» **Exercise**: Return, without anything added, the lines from the one containing "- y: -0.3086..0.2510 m" through the end of the entries below, exactly as written.

Top of Source information

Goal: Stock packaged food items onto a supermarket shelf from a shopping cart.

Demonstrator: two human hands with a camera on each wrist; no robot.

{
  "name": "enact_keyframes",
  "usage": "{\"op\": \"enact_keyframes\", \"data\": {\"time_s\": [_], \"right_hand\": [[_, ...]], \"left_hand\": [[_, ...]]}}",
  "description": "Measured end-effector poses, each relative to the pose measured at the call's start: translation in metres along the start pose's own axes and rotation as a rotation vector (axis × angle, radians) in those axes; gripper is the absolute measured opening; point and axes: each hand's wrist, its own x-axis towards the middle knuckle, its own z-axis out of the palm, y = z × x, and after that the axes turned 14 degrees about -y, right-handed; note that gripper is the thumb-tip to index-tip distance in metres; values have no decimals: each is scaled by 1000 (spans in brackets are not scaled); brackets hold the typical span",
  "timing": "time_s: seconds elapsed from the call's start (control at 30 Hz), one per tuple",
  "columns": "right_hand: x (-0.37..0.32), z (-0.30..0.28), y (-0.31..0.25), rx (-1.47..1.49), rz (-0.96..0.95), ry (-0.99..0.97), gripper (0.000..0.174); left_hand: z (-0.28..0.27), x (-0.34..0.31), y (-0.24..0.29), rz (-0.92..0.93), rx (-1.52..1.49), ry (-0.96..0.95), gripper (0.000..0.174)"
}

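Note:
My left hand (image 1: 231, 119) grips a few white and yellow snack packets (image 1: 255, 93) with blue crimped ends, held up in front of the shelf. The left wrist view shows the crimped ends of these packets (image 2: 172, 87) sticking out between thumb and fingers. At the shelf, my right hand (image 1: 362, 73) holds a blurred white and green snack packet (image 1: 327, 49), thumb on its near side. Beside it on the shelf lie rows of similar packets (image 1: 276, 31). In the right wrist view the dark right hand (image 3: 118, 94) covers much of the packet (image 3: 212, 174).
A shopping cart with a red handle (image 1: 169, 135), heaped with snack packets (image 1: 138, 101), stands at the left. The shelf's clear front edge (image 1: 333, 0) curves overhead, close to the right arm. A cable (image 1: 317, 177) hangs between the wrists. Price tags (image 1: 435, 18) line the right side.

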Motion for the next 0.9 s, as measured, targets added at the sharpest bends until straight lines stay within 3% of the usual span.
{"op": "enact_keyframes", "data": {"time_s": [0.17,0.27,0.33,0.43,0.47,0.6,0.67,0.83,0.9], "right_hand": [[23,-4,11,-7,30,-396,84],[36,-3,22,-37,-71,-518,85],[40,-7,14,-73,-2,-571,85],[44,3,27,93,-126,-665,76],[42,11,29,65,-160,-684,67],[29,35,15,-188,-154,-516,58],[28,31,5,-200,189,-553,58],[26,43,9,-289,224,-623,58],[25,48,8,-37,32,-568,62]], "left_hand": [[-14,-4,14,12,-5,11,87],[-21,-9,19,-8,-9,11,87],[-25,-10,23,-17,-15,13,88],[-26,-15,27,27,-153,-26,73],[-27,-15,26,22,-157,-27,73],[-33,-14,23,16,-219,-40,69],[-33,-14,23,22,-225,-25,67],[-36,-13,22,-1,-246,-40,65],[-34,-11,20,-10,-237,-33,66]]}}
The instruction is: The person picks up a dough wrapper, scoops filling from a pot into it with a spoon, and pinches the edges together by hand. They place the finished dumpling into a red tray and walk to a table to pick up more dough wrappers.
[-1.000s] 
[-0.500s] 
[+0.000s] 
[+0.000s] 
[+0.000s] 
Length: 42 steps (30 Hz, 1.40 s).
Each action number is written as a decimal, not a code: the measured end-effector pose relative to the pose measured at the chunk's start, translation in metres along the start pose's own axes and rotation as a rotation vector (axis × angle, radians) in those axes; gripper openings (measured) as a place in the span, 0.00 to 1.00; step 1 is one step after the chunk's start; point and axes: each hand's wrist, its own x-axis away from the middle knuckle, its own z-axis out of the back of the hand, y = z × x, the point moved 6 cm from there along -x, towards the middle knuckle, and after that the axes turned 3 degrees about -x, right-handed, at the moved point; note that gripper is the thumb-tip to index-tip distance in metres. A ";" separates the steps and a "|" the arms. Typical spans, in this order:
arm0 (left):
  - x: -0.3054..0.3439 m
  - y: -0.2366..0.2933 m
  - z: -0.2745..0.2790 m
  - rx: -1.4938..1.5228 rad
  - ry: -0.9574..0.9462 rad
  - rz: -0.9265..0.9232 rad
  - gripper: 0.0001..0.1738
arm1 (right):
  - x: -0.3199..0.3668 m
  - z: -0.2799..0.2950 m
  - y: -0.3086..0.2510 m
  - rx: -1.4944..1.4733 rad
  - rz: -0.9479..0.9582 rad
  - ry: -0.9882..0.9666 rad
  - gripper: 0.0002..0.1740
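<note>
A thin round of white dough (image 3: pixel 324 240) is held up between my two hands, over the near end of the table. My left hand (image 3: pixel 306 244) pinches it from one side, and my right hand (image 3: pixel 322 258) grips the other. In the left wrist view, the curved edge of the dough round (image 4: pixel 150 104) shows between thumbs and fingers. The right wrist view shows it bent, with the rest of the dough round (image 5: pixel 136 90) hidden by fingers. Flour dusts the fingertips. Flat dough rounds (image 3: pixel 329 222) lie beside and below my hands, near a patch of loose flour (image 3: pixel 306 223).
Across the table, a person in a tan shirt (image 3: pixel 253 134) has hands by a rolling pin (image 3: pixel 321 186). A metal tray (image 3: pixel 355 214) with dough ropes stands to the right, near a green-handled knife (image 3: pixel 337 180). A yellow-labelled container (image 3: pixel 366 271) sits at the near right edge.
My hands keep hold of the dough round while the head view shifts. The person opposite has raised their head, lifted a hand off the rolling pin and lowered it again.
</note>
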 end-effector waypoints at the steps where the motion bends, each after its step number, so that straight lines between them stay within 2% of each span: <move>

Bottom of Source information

» **Response**:
  - y: -0.3086..0.2510 m
  - rx: -1.4944..1.4733 rad
  - rz: -0.9479..0.9582 rad
  - ry: -0.9882..0.9666 rad
  - gripper: 0.0002..0.1740
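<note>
A thin round of white dough (image 3: pixel 324 240) is held up between my two hands, over the near end of the table. My left hand (image 3: pixel 306 244) pinches it from one side, and my right hand (image 3: pixel 322 258) grips the other. In the left wrist view, the curved edge of the dough round (image 4: pixel 150 104) shows between thumbs and fingers. The right wrist view shows it bent, with the rest of the dough round (image 5: pixel 136 90) hidden by fingers. Flour dusts the fingertips. Flat dough rounds (image 3: pixel 329 222) lie beside and below my hands, near a patch of loose flour (image 3: pixel 306 223).
Across the table, a person in a tan shirt (image 3: pixel 253 134) has hands by a rolling pin (image 3: pixel 321 186). A metal tray (image 3: pixel 355 214) with dough ropes stands to the right, near a green-handled knife (image 3: pixel 337 180). A yellow-labelled container (image 3: pixel 366 271) sits at the near right edge.
My hands keep hold of the dough round while the head view shifts. The person opposite has raised their head, lifted a hand off the rolling pin and lowered it again.
</note>
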 end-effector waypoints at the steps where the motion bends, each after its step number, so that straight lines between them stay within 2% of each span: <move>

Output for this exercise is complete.